Nothing in the listing may be skipped; repeat it all exactly.

» **Provided material**
• • •

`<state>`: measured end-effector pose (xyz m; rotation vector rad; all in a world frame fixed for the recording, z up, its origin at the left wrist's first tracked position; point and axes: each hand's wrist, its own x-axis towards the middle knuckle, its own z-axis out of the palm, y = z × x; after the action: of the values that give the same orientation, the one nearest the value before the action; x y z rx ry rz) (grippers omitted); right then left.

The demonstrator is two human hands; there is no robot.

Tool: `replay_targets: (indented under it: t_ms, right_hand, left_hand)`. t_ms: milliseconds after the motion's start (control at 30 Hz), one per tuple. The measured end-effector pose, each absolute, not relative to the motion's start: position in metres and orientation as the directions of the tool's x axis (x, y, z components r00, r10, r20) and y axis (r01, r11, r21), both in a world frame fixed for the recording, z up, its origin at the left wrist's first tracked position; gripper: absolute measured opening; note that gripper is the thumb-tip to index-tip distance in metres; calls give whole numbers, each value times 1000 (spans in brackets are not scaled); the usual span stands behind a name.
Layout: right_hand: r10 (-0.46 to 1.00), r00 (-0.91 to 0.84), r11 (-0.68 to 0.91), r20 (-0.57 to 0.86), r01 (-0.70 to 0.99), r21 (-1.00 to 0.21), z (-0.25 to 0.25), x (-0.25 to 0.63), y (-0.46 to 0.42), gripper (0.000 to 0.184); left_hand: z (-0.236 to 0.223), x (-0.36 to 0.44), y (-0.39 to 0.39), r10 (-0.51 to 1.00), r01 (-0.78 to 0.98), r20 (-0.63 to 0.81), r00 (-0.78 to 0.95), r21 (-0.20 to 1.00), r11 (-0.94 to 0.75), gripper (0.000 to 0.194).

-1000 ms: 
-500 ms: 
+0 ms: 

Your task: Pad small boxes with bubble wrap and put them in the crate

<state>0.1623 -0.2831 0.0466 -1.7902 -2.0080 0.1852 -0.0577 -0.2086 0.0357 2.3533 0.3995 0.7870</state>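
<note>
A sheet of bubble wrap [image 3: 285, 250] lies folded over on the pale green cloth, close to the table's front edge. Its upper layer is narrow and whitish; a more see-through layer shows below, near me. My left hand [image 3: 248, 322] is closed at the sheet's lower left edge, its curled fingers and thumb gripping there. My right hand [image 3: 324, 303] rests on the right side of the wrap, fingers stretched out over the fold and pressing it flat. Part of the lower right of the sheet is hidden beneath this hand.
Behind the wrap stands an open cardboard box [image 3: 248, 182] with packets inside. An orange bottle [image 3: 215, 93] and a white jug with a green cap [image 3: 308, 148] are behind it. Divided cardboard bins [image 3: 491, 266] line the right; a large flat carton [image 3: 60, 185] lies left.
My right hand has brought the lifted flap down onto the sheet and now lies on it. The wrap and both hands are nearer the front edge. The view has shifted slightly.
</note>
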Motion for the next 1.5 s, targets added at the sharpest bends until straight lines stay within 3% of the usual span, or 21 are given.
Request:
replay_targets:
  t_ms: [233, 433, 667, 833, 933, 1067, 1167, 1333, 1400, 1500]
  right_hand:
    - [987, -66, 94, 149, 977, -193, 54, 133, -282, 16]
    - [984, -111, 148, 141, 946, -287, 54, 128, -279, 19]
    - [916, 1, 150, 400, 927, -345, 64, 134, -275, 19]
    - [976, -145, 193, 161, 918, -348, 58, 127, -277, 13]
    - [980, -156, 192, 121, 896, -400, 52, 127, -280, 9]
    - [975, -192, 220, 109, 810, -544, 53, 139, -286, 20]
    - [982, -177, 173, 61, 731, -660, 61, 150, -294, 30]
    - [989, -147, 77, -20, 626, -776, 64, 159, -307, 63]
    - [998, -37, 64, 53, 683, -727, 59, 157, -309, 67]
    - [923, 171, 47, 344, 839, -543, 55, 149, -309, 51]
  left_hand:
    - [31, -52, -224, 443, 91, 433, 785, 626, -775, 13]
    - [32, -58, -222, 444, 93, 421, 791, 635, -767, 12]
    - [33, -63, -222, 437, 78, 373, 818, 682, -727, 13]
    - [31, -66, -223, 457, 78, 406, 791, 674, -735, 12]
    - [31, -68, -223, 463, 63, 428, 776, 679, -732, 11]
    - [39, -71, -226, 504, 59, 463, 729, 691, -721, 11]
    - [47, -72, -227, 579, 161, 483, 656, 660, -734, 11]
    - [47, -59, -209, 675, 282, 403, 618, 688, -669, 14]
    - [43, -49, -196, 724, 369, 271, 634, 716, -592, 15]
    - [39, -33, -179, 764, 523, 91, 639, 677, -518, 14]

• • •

» **Answer to this task**
`<state>`: measured end-effector pose (xyz m; rotation vector rad; all in a world frame fixed for the recording, z up, its origin at the left wrist's first tracked position; point and axes: each hand's wrist, its own x-axis towards the middle knuckle, its own z-axis out of the palm, y = z × x; after the action: of the values that give the same orientation, the one nearest the value before the action; x y z rx ry rz) (grippers omitted); right then left.

The demonstrator is two human hands; there is no robot.

Tool: `replay_targets: (indented under it: t_ms, right_hand, left_hand)`. t_ms: milliseconds after the motion's start (control at 30 Hz), one per tuple. The measured end-effector pose, each absolute, not relative to the motion's start: position in metres and orientation as the directions of the tool's x axis (x, y, z components r00, r10, r20) and y axis (r01, r11, r21), both in a world frame fixed for the recording, z up, its origin at the left wrist's first tracked position; gripper: absolute measured opening; note that gripper is the thumb-tip to index-tip distance in metres; calls give whole numbers, each value times 1000 (spans in brackets are not scaled); the usual span stands behind a name.
Layout: right_hand: r10 (-0.46 to 1.00), r00 (-0.91 to 0.84), r11 (-0.68 to 0.91), r20 (-0.57 to 0.86), r01 (-0.70 to 0.99), r21 (-1.00 to 0.21), z (-0.25 to 0.25), x (-0.25 to 0.63), y (-0.46 to 0.42), gripper (0.000 to 0.184); left_hand: z (-0.236 to 0.223), x (-0.36 to 0.44), y (-0.39 to 0.39), r10 (-0.51 to 1.00), r01 (-0.78 to 0.98), r20 (-0.63 to 0.81), r00 (-0.78 to 0.95), r21 (-0.20 to 1.00), r11 (-0.94 to 0.75), gripper (0.000 to 0.194).

-1000 ms: 
-500 ms: 
+0 ms: 

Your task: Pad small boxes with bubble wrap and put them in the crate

<state>0.1623 -0.2831 0.0466 -1.7902 -2.0080 0.1852 -0.0577 -0.2086 0.0357 2.3533 0.3995 0.7870</state>
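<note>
A sheet of bubble wrap [image 3: 285, 250] lies folded over on the pale green cloth, close to the table's front edge. Its upper layer is narrow and whitish; a more see-through layer shows below, near me. My left hand [image 3: 248, 322] is closed at the sheet's lower left edge, its curled fingers and thumb gripping there. My right hand [image 3: 324, 303] rests on the right side of the wrap, fingers stretched out over the fold and pressing it flat. Part of the lower right of the sheet is hidden beneath this hand.
Behind the wrap stands an open cardboard box [image 3: 248, 182] with packets inside. An orange bottle [image 3: 215, 93] and a white jug with a green cap [image 3: 308, 148] are behind it. Divided cardboard bins [image 3: 491, 266] line the right; a large flat carton [image 3: 60, 185] lies left.
My right hand has brought the lifted flap down onto the sheet and now lies on it. The wrap and both hands are nearer the front edge. The view has shifted slightly.
</note>
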Motion for the next 1.5 s, targets added at the sharpest bends until straight lines stay within 3% of the usual span, or 21 are given.
Request:
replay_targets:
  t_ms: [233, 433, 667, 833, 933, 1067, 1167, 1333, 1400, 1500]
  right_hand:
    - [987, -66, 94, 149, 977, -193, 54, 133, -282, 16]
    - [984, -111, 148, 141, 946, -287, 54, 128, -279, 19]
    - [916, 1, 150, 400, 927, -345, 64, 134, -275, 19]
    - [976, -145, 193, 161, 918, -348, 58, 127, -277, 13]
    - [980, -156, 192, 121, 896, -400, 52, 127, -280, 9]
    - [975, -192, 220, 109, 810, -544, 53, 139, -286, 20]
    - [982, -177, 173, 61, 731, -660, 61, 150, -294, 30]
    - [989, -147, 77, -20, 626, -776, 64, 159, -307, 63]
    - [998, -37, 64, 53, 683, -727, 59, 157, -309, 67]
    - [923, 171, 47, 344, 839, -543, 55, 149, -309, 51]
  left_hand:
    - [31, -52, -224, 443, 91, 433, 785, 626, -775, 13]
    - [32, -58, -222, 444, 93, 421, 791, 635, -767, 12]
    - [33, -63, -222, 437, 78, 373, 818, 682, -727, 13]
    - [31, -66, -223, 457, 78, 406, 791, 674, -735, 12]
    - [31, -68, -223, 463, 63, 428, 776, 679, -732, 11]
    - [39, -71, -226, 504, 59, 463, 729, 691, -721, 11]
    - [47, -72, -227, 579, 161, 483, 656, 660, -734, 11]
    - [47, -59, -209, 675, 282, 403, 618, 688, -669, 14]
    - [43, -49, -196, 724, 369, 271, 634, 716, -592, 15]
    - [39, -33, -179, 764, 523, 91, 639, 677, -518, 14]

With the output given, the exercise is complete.